EU-Verstöße 2014: Kommission initiierte 74 Vertragsverletzungsverfahren gegen Österreich
Die Kommission hat am 9. Juli 2015 ihren Jahresbericht über die Kontrolle der Anwendung des EU‑Rechts im Jahr 2014 angenommen. Der 32. Jahresbericht über die Kontrolle der Anwendung des EU-Rechts gibt einen Überblick über den Erfolg der Mitgliedstaaten in Bezug auf zentrale Aspekte der Anwendung des EU-Rechts und beleuchtet die wichtigsten Entwicklungen bei der Durchsetzungspolitik im Jahr 2014.Insgesamt ist die Zahl der formellen Vertragsverletzungsverfahren in den letzten fünf Jahren zurückgegangen.

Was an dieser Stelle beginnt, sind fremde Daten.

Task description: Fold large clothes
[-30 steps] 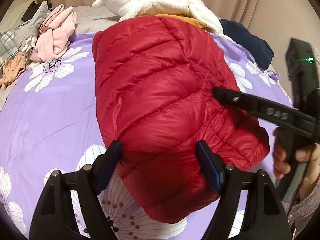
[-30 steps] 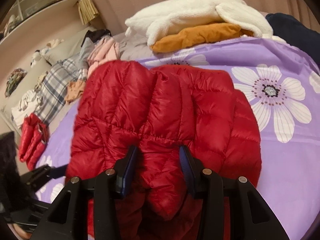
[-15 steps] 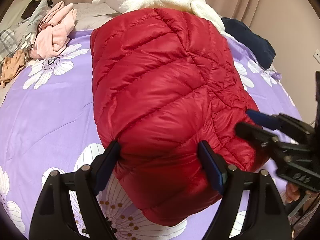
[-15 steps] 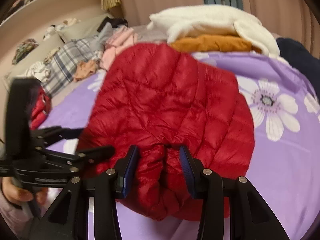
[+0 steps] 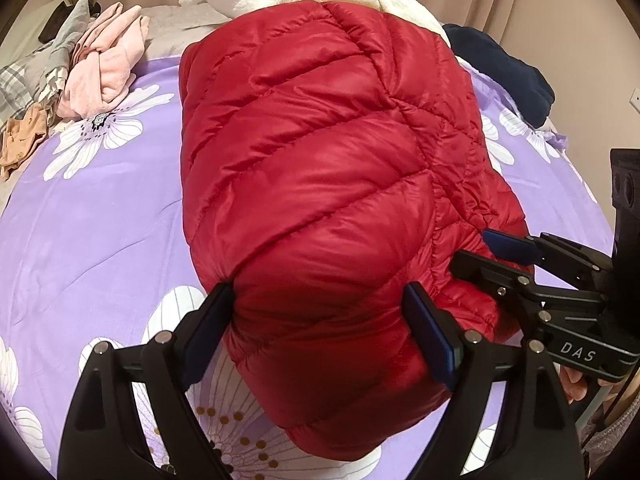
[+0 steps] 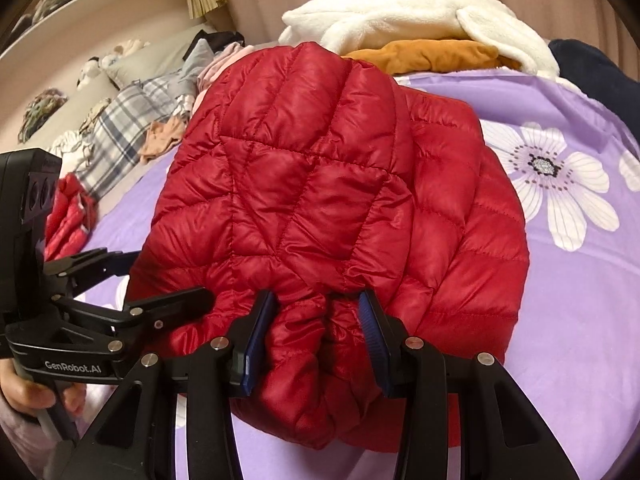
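A red quilted down jacket (image 5: 320, 184) lies folded in a thick bundle on the purple flowered bedspread (image 5: 92, 216). My left gripper (image 5: 320, 332) is shut on the bundle's near end, its jaws squeezing the puffy fabric. My right gripper (image 6: 316, 334) is shut on a bunched fold of the same jacket (image 6: 312, 184) at its near edge. In the left wrist view the right gripper (image 5: 480, 248) shows at the right, clamped on the jacket's side. In the right wrist view the left gripper (image 6: 168, 280) shows at the left against the jacket.
A white fleece (image 6: 400, 8) on an orange garment (image 6: 432, 54) lies at the back. A dark blue garment (image 5: 500, 68) is at the back right. Pink clothes (image 5: 104, 72) and a plaid shirt (image 6: 120, 124) are piled on the left, with another red item (image 6: 68, 220).
The two grippers have come closer together at the jacket's near end. The jacket bundle has been lifted and drawn toward me, filling more of both views.
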`<state>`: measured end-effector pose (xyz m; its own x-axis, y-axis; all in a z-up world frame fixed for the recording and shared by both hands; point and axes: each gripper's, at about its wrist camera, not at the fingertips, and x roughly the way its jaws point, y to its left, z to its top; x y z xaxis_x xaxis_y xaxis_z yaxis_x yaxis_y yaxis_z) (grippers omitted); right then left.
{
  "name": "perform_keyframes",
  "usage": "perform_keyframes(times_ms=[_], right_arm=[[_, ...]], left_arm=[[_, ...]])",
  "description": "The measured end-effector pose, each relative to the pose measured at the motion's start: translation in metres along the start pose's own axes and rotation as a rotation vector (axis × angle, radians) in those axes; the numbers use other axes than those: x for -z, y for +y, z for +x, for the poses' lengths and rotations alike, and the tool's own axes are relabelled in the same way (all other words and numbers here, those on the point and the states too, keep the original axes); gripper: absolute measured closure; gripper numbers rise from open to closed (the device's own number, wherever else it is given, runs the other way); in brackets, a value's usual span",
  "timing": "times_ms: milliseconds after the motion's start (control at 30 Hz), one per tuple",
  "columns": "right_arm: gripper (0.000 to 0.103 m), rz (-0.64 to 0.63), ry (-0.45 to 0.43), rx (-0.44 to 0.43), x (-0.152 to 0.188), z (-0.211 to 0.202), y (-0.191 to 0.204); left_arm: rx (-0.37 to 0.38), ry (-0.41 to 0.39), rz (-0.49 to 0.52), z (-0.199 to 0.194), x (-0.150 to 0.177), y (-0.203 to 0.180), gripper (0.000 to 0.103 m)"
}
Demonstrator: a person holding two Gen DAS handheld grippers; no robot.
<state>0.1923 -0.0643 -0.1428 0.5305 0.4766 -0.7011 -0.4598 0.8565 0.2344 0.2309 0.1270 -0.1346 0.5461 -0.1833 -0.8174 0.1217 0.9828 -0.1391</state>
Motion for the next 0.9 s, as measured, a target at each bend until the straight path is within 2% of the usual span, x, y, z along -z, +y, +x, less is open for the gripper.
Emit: perform_keyframes(times_ms=[300,900], right_arm=[[0.059,0.012,-0.024,-0.002,-0.003,-0.008,-0.002],[0.057,0.061,-0.034,0.004,0.003,-0.026,-0.013]], left_arm=[[-0.009,-0.002,-0.035,-0.012,0.0,0.001,0.015],[-0.055,-0.013,-0.024,-0.034,0.011,-0.004,0.015]])
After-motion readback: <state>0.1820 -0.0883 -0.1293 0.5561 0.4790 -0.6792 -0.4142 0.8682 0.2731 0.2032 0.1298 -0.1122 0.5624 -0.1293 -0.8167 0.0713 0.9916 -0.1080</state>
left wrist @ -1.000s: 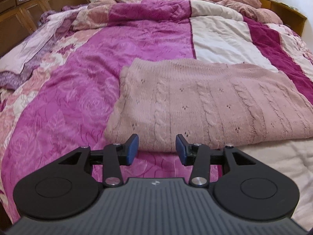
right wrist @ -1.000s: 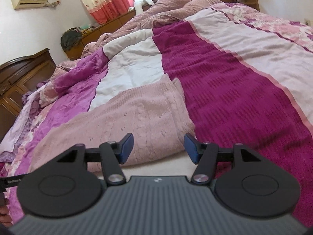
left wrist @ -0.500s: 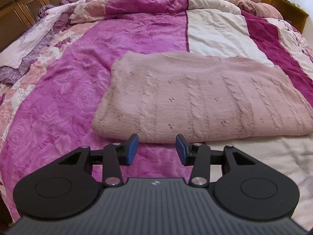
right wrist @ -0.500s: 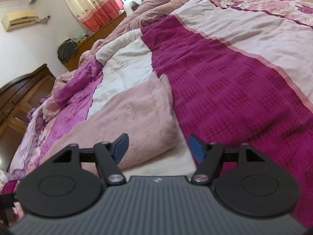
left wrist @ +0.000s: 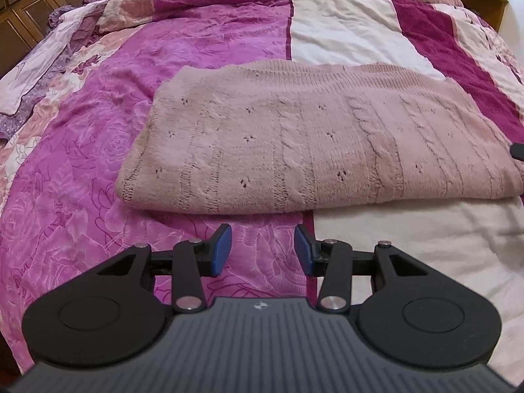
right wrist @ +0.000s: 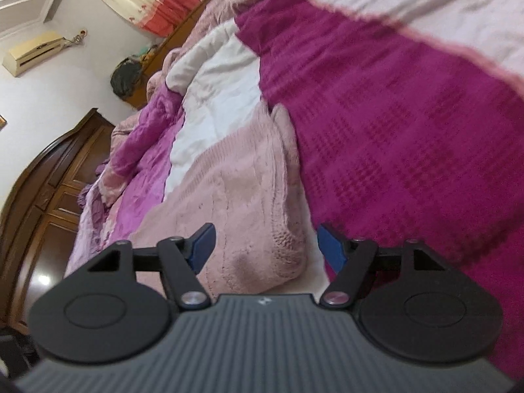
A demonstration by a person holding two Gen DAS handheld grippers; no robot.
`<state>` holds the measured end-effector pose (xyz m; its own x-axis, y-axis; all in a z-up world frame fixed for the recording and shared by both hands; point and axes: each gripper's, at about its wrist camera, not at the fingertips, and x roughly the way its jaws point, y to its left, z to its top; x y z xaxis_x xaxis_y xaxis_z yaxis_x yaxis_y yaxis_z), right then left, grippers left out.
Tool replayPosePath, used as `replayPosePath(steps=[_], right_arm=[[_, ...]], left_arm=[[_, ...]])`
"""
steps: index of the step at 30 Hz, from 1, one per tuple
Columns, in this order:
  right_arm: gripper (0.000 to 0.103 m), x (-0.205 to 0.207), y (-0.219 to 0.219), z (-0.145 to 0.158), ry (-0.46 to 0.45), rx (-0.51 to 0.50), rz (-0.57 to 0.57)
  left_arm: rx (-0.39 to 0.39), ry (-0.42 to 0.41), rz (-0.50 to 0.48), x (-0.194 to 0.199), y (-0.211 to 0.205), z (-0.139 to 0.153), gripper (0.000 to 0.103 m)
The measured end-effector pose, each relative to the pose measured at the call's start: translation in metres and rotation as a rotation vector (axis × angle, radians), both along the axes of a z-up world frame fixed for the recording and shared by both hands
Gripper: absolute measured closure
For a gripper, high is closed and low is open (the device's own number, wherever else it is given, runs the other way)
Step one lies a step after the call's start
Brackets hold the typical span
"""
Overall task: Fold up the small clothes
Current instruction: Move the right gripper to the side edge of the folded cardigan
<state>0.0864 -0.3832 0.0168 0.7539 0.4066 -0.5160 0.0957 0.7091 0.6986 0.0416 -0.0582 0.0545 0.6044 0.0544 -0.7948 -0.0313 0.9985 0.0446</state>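
Covering most of both views, the bedspread (left wrist: 203, 52) w/ magenta, cream and dark-pink panels carries the pink knit sweater (left wrist: 311, 137), folded once into a wide rectangle across the magenta/cream seam. Vs a sec ago both cams sit closer and lower to its near edge. Right gripper (right wrist: 267, 245) has rolled and moved in; its fingers are spread apart w/ the sweater's near right corner now between them, not pinched yet. Left gripper (left wrist: 262, 250) is also released, empty, just short of the front fold. Prob means next fold is about to start: grab corners, bring them over.
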Motion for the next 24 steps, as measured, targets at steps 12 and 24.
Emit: replayPosePath(steps=[12,24], right_arm=[[0.031,0.026,0.008,-0.009,-0.026,0.075,0.055],[0.041,0.042,0.018,-0.011,-0.105,0.126,0.102]], left_arm=[[-0.018,0.017,0.009,0.005,0.005,-0.007,0.053],[-0.010,0.013,0.007,0.004,0.005,-0.008,0.053]])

Wie bereits im Jahr 2013 waren auch im Jahr 2014 die meisten Vertragsverletzungsverfahren in den Politikbereichen Umwelt, Verkehr, Binnenmarkt und Dienstleistungen anhängig.

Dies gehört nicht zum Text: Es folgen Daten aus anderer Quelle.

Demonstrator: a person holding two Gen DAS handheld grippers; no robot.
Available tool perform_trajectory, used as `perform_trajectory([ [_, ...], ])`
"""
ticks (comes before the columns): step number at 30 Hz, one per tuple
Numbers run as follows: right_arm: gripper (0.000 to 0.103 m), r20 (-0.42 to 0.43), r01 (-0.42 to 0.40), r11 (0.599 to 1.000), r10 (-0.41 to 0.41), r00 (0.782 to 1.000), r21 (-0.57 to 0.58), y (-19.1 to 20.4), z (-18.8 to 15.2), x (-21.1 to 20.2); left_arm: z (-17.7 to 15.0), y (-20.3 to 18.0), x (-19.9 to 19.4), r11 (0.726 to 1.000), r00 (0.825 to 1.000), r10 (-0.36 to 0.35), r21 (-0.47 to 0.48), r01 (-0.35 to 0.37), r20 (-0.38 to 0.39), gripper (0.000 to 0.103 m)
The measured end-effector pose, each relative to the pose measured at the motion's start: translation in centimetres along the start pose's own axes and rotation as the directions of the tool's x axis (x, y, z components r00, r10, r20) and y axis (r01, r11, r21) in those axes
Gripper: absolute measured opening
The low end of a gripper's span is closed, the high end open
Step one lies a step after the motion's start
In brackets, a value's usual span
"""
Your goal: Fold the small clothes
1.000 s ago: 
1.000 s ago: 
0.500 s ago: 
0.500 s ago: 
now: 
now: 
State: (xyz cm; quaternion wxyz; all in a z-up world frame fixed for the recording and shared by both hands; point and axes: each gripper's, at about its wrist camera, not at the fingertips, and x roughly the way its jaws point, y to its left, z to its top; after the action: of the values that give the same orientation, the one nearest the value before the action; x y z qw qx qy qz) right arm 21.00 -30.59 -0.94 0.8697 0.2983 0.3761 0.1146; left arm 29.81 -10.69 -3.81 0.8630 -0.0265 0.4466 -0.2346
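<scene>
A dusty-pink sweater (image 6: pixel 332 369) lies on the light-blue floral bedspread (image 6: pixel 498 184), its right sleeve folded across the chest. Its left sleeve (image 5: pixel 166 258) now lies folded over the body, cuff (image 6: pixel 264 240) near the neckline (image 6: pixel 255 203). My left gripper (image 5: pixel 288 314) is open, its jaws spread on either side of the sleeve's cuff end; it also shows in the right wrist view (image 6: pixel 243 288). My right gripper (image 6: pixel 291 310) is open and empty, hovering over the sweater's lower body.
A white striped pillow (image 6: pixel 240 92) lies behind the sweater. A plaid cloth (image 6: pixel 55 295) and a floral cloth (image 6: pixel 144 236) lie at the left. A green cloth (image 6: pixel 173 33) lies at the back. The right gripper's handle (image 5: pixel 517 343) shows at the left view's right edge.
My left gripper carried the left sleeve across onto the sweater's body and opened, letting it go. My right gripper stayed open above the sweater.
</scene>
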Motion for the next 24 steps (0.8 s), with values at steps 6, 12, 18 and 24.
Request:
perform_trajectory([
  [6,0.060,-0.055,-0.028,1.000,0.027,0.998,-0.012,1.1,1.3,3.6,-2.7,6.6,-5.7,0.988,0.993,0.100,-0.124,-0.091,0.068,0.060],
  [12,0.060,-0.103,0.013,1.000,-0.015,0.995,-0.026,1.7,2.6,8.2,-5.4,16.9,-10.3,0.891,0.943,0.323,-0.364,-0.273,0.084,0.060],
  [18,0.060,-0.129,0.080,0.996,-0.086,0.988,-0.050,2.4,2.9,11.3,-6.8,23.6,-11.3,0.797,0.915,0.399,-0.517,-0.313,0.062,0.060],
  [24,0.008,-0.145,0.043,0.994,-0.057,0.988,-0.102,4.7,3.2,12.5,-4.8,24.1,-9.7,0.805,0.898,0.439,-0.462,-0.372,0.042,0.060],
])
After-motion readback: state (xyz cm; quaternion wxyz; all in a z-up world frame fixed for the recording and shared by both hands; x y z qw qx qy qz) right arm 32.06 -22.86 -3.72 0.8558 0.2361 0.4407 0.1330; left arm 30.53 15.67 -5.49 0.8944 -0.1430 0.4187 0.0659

Gegen Österreich wurden insgesamt 74 Vertragsverletzungsverfahren initiiert. 53 dieser Verfahren wurden wegen nicht ordnungsgemäßer Umsetzung und/oder fehlerhafter Anwendung der EU-Rechtsvorschriften eingeleitet, 21 Vertragsverletzungsverfahren wurden wegen verspäteter Umsetzung initiiert. Österreich steht damit an zehnter Stelle der Mitgliedstaaten, gegen die die meisten Vertragsverletzungsverfahren eingeleitet werden. An erster Stelle dieser unrühmlichen Liste stehen Griechenland und Italien mit jeweils 89 Vertragsverletzungsverfahren.
BürgerInnen sowie sonstige betroffene Parteien können vermutete Verstöße gegen das EU-Recht über ein Online-Beschwerdeformular auf dem Europa-Portal „Ihre Rechte“ direkt melden.
Infolge einer Aufforderung des Europäischen Parlaments erstellt die Kommission seit 1984 alljährlich einen Bericht über die Kontrolle der Anwendung des EU-Rechts im Vorjahr. Das Europäische Parlament nimmt dann eine Entschließung zum Bericht der Kommission an. Die Kommission leitet Vertragsverletzungsverfahren ein, wenn ein Mitgliedstaat eine mutmaßliche Verletzung des Unionsrechts nicht abstellt. Sie eröffnet Vertragsverletzungsverfahren, wenn ein Mitgliedstaat nicht innerhalb der vereinbarten Frist die Maßnahmen zur Umsetzung der Richtlinie in nationales Recht mitgeteilt hat. Zudem kann die Kommission ein Vertragsverletzungsverfahren auf der Grundlage von Beschwerden einzelner Bürgerinnen und Bürger bzw. Unternehmen oder aufgrund einer Untersuchung der Kommission einleiten, wenn die Rechtsvorschriften eines Landes nicht mit den Anforderungen des EU-Rechts im Einklang stehen oder das EU-Recht von den nationalen Behörden nicht ordnungsgemäß angewendet wird.